--- SUPPLIED DATA ---
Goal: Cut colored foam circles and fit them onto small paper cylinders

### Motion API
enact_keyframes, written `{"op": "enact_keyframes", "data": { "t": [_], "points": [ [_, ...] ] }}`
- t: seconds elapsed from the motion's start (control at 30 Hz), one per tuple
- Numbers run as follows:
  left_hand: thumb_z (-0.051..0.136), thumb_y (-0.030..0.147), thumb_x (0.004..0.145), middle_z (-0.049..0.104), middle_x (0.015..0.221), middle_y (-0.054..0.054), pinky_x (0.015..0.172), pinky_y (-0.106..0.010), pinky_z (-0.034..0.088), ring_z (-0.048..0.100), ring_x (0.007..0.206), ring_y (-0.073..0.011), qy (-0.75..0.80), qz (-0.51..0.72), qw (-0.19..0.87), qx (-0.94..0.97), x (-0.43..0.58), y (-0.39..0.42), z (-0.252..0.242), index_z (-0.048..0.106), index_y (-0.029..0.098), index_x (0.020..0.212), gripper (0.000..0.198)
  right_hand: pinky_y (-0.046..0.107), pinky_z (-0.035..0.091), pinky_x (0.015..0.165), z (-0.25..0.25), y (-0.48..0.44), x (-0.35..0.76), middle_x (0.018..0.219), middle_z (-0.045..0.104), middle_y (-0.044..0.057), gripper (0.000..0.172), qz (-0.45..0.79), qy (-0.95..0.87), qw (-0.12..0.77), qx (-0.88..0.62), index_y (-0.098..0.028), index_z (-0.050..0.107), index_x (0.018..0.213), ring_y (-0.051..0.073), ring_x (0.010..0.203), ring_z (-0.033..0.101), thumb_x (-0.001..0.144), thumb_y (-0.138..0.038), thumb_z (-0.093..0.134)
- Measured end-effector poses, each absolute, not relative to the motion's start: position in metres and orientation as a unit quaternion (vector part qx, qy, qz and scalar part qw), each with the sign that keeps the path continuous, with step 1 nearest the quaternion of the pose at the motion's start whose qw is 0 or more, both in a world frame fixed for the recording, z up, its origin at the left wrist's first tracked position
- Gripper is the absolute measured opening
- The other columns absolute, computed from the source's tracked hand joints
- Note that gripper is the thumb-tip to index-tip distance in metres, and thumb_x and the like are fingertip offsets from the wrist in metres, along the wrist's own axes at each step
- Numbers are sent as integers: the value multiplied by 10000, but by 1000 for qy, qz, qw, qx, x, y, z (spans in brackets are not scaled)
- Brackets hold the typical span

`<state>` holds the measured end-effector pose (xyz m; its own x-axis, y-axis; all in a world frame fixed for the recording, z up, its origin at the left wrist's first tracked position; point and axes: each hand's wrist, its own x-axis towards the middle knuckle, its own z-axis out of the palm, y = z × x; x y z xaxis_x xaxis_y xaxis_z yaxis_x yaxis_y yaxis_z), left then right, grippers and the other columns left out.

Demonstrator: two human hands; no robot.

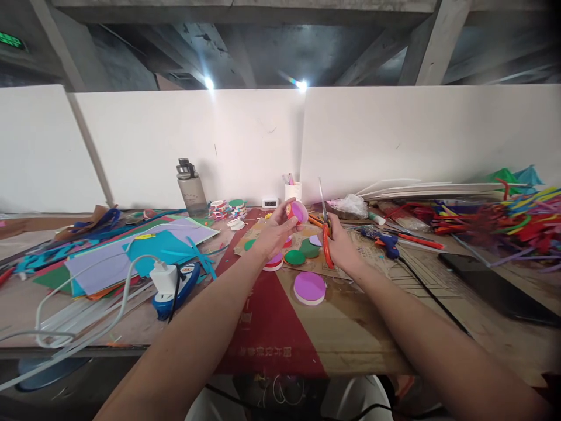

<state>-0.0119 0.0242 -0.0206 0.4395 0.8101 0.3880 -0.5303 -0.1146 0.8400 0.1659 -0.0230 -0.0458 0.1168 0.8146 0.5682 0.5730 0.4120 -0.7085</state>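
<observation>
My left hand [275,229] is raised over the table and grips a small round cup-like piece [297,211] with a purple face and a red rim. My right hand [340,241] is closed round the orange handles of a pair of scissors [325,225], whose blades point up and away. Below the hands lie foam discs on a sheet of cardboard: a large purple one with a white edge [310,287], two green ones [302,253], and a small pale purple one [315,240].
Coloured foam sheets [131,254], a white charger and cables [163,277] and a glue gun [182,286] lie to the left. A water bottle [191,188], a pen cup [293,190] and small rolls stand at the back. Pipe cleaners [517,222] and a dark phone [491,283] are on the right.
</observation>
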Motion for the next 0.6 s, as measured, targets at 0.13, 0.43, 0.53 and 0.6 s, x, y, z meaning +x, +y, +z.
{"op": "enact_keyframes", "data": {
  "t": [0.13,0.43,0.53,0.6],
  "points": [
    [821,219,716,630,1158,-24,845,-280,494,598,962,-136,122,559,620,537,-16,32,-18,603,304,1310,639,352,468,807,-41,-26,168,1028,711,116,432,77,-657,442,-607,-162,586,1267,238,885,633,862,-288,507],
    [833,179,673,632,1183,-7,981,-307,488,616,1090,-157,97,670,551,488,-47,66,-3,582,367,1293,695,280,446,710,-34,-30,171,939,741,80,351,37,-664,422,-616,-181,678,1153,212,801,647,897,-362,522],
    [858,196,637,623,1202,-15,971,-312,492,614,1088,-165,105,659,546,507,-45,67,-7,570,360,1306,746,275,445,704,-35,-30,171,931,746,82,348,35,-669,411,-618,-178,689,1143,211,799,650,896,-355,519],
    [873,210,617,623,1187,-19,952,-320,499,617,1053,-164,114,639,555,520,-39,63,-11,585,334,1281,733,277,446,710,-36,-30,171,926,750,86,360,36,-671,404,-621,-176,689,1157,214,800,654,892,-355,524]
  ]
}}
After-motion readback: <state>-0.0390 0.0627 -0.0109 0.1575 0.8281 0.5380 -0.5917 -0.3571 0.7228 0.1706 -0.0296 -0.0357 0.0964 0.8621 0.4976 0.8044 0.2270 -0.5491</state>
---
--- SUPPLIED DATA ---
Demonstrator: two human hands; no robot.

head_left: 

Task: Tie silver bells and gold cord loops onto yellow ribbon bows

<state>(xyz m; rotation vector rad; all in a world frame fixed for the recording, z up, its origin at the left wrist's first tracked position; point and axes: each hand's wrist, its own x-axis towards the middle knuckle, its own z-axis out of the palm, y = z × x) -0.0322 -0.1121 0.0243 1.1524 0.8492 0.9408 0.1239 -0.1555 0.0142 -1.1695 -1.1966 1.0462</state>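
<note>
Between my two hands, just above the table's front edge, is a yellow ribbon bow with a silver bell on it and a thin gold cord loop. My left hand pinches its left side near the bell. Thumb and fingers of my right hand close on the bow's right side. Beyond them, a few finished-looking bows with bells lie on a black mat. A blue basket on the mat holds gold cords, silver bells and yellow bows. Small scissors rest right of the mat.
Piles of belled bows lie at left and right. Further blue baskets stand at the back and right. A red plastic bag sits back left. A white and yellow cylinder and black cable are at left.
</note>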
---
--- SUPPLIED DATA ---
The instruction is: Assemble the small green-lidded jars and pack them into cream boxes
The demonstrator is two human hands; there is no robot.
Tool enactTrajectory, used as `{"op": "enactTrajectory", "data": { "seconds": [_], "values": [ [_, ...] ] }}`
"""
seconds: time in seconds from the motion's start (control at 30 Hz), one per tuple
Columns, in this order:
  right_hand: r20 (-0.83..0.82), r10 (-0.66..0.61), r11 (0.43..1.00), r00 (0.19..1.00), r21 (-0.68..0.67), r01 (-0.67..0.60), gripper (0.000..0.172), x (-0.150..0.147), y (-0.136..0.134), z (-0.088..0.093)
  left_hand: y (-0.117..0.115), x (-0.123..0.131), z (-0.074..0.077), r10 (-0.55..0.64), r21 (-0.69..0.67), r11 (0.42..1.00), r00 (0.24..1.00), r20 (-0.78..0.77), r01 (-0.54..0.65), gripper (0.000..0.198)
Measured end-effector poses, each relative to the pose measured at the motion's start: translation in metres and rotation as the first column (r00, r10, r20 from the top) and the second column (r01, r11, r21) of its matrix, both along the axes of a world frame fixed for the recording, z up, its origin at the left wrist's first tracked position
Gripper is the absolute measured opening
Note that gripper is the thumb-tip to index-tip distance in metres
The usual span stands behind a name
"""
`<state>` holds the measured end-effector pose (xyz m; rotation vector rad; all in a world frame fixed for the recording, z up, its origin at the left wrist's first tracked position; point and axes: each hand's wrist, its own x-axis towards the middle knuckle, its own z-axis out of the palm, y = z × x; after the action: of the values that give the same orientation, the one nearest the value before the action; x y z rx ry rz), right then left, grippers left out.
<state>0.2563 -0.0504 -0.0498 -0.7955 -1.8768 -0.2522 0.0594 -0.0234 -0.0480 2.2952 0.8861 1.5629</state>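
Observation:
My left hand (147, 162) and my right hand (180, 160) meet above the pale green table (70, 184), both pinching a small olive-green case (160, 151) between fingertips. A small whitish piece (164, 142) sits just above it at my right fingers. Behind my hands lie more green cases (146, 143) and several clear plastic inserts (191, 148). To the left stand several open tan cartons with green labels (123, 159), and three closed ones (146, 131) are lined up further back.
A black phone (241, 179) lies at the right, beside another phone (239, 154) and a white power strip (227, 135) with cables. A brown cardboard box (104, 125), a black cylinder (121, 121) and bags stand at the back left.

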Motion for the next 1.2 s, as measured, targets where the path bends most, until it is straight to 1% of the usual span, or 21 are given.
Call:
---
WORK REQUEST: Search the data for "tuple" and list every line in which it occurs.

RESPONSE TO THE EXERCISE:
- t: seconds elapsed from the motion's start (control at 30 Hz), one per tuple
seconds: time in seconds from the motion's start (control at 30 Hz), one per tuple

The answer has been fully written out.